VINGT DIEUX de Louise Courvoisier (2024) par Luc B.
Pour ma dernière chronique...
- Oh mon Dieu, non, non ! Aaarrrggg... Dites-moi que ce n'est pas vrai ! C’est donc pour ça
qu’il y avait des cartons plein votre bureau, vous nous quittez,
sans même dire au revoir, vous nous lâchez, vous nous abandonnez, comme des chiens ! Espèce de lâche, sale traitre, maudit salaud ! Dire que je commençais à penser que vous aviez des sentiments pour moi...
… euh, pour ma dernière chronique écrite en 2024, m’apprêtais-je à dire chère Sonia, voici un joli
premier film (et je ne pars pas, je range, je classe, j’archive et j'époussette).
On
le doit à Louise Courvoisier, qui après deux courts métrages,
revient sur la terre de son enfance, le Jura. VINGT DIEUX emprunte la veine naturaliste, filmé in situ, avec les gens du cru, des acteurs amateurs, le rôle de Totone (ou Anthony) étant tenu par un jeune
gars que la réalisatrice a trouvé à la sortie d’un lycée
agricole. Le film commence par une longue séquence nocturne de fête
de village, elle même introduite par un plan séquence où un type
porte un fût de bière à travers la foule, jusqu’à son stand. Le
ton est donné. Ca picole sec, Totone écluse les bibines, chante, se
fout à poils, acclamé.
D’entrée de jeu, une effervescence infuse
le film, qui capte des instants vrais, des regards, ceux de Totone pour
une jolie fille courtisée par un autre, déception, vengeance,
baston… Totone doit aussi gérer son père, ivre mort, qu'il installe au volant de sa voiture, rentre bien, soit
prudent, on se voit demain… Ils ne se reverront plus. Plus tard
dans la nuit, Totone et ses potes à moto retrouvent la voiture du
paternel encastrée dans un arbre. Le plan qui suit est celui d'un enterrement. Les évènements se bousculent à l'écran, pour Totone aussi, qui doit désormais veiller sur sa p'tite sœur Claire...

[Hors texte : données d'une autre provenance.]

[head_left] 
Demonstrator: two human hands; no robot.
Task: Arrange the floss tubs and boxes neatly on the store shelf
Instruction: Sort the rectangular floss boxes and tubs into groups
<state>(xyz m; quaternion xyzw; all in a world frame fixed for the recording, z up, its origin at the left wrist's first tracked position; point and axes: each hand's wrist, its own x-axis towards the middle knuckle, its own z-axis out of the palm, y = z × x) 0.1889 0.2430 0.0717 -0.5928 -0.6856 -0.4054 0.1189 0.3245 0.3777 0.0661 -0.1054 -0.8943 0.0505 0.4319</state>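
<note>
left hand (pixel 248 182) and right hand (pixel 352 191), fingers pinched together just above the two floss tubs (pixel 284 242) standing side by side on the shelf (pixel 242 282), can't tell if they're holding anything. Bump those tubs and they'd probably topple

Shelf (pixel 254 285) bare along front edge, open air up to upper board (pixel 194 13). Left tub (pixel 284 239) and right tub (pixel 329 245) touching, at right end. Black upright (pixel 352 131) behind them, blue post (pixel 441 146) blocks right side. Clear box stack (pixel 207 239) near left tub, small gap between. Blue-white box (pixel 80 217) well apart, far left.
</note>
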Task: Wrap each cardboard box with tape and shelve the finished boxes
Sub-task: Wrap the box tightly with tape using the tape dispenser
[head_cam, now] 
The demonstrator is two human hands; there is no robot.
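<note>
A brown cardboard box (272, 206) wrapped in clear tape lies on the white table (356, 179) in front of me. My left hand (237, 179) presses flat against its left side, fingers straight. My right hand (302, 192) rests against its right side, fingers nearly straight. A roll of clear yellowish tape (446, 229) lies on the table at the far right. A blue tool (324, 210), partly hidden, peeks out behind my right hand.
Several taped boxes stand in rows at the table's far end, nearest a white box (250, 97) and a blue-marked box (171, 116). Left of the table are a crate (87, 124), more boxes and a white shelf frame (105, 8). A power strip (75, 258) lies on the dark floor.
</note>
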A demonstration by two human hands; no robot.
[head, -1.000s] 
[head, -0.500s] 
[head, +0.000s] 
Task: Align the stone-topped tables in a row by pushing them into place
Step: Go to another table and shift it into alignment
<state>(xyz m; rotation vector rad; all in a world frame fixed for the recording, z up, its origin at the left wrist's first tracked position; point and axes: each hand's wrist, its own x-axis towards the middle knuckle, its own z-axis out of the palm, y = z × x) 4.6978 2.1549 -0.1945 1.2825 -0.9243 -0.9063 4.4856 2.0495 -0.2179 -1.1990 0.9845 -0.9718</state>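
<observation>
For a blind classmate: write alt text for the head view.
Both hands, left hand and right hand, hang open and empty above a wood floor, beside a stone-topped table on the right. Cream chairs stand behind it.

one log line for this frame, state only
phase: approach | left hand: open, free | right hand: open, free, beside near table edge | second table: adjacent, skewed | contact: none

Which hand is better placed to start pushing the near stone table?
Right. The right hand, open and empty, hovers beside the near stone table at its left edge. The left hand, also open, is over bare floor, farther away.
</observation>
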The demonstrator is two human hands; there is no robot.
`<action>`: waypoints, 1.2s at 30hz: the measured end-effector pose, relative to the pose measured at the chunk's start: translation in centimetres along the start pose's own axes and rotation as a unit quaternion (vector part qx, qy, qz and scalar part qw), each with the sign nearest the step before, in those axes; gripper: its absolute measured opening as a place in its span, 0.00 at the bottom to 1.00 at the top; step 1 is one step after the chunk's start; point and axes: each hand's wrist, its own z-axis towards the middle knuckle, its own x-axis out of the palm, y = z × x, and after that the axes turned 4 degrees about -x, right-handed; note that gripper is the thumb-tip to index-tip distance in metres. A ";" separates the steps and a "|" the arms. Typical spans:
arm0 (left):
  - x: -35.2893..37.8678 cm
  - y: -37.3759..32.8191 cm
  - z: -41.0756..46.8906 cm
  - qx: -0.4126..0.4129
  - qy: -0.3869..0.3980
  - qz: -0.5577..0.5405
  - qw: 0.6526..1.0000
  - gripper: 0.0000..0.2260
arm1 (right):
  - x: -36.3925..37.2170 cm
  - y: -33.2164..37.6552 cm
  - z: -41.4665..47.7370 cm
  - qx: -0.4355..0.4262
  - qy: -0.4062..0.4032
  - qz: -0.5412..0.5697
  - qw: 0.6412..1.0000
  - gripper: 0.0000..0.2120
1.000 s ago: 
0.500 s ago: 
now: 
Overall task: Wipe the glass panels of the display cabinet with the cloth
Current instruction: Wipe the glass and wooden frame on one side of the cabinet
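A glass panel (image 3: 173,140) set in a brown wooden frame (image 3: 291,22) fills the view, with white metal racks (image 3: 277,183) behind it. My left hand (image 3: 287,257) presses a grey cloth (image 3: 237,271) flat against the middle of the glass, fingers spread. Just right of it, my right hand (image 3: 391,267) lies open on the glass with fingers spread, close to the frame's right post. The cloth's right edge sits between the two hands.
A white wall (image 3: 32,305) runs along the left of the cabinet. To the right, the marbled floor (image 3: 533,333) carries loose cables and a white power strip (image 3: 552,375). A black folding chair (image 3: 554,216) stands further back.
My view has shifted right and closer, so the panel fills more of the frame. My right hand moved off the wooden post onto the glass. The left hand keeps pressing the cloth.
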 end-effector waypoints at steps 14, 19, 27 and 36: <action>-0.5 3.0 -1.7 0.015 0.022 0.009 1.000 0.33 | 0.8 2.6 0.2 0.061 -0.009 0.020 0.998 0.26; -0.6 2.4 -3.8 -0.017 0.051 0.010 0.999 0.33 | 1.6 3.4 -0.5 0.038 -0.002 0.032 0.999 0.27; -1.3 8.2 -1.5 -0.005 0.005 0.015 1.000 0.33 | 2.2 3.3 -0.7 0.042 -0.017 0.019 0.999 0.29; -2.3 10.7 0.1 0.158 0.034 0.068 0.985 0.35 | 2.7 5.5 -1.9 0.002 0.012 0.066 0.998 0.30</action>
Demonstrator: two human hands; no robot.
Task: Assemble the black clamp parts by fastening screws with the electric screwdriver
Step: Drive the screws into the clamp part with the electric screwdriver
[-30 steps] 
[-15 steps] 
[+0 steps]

On pense à d’autres cinéastes en voyant VINGT DIEUX,
les frères Dardenne, et Ken Loach. Pour l’immersion et la vision
presque documentaire d’un milieu social, professionnel (ici des
éleveurs, des fromagers), une certaine rusticité, pour capter à la
volée des instants de vie, et, concernant Ken Loach surtout, pour
désamorcer le drame social pesant avec ces petits moments de joies,
de la gouaille. On a parlé ici ou là de western. Mouais. Louise
Courvoisier a effectivement choisi le format scope pour cadrer les
paysages, la comparaison s’arrête là. Faut arrêter de qualifier de western un film français dès qu'on y voit une vache !
Ce qui
intéresse la réalisatrice, c’est de filmer les gens avec lesquels
elle a grandi, sa région, son village, rendre compte via une intrigue qui en vaut une autre,
de ce que c’est que d’avoir 18 ans dans ce milieu là. Un ado qui se retrouve avec une
gamine à charge, qui doit être au boulot aux aurores, Totone étant embauché pour faire la tournée des fermes et récolter le
lait.
C’est ainsi que Totone va découvrir la
fabrication du Comté, et se mettre en tête d’en produire, pour gagner
la médaille d’or à la foire locale et empocher les 30000 euros
de prime. Il se lance dans l’affaire, avec ses potes, sa bite et son couteau. Au sens propre : puisqu’ils volent du lait
dans la ferme de Marie-Lise, que Totone séduit (et plus si affinités) pendant que ses
complices opèrent… Dans ces moments là, le film verse un peu dans
la comédie de situation, on pense à LA PART DES ANGES de Ken Loach
où des morveux piquaient du whisky en distillerie.
Il y a de très
jolis moments, entre Totone et sa petite sœur, la scène du bain,
entre lui et Marie-Lise, qui s'apprivoisent. Le film est aussi une quête initiatique, la
découverte des sentiments, du sexe, des responsabilités. C’est aussi un film d’amitié, d’entraide,
de sacrifices. Violent aussi, par le contexte social, les rancœurs, on ne cause pas, on frappe.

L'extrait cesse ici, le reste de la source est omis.